Madame de Netteville, meanwhile, was keeping up a conversation in an undertone with young Evershed, who had come to sit on a stool beside her, and was gazing up at her with eyes of which the expression was perfectly understood by several persons present. The handsome, dissipated, ill-conditioned youth had been her slave and shadow for the last two years. His devotion now no longer amused her, and she was endeavouring to get rid of it and of him. But the process was a difficult one, and took both time and finesse.
She kept her eye, notwithstanding, on the new-comers whom the squire's introduction had brought to her that night. When the Elsmeres rose to go, she said good-bye to Catherine with an excessive politeness, under which her poor guest, conscious of her own gaucherie during the evening, felt the touch of satire she was perhaps meant to feel. But when Catherine was well ahead Madame de Netteville gave Robert one of her most brilliant smiles.
'Friday evening, Mr. Elsmere; always Fridays. You will remember?'
The naïveté of Robert's social view, and the mobility of his temper, made him easily responsive. He had just enjoyed half an hour's brilliant talk with two or three of the keenest and most accomplished men in Europe. Catherine had slipped out of his sight meanwhile, and the impression of their entrée had been effaced. He made Madame de Netteville, therefore, a cordial smiling reply before his tall slender form disappeared after that of his wife.

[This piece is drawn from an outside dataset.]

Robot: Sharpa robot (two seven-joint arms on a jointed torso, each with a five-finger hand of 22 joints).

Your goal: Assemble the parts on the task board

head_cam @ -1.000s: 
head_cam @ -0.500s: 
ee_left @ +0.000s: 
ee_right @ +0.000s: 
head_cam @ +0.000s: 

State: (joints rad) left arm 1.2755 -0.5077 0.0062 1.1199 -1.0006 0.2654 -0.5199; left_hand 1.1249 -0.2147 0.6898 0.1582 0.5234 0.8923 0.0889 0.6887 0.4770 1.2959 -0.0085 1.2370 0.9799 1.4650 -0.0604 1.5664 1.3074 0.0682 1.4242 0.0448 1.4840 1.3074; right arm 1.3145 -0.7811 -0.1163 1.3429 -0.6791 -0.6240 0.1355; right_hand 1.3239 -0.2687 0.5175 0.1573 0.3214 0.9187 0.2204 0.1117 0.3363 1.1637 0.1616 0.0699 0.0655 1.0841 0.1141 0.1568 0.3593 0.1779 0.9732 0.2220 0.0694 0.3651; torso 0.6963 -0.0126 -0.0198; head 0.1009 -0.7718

'Agreeable—rather an acquisition!' said Madame de Netteville to Lady Aubrey, with a light motion of the head towards Robert's retreating figure. 'But the wife! Good heavens! I owe Roger Wendover a grudge. I think he might have made it plain to those good people that I don't want strange women at my Friday evenings.'
Lady Aubrey laughed. 'No doubt she is a genius, or a saint, in mufti. She might be handsome too if some one would dress her.'
Madame de Netteville shrugged her shoulders. 'Oh! life is not long enough to penetrate that kind of person,' she said.
Meanwhile the 'person' was driving homeward very sad and ill at ease. She was vexed that she had not done better, and yet she was wounded by Robert's enjoyment. The Puritan in her blood was all aflame. As she sat looking into the motley lamplit night, she could have 'testified' like any prophetess of old.
Robert meanwhile, his hand slipped into hers, was thinking of Wielandt's talk, and of some racy stories of Berlin celebrities told by a young attaché who had joined their group. His lips were lightly smiling, his brow serene.
But as he helped her down from the cab, and they stood in the hall together, he noticed the pale discomposure of her looks. Instantly the familiar dread and pain returned upon him.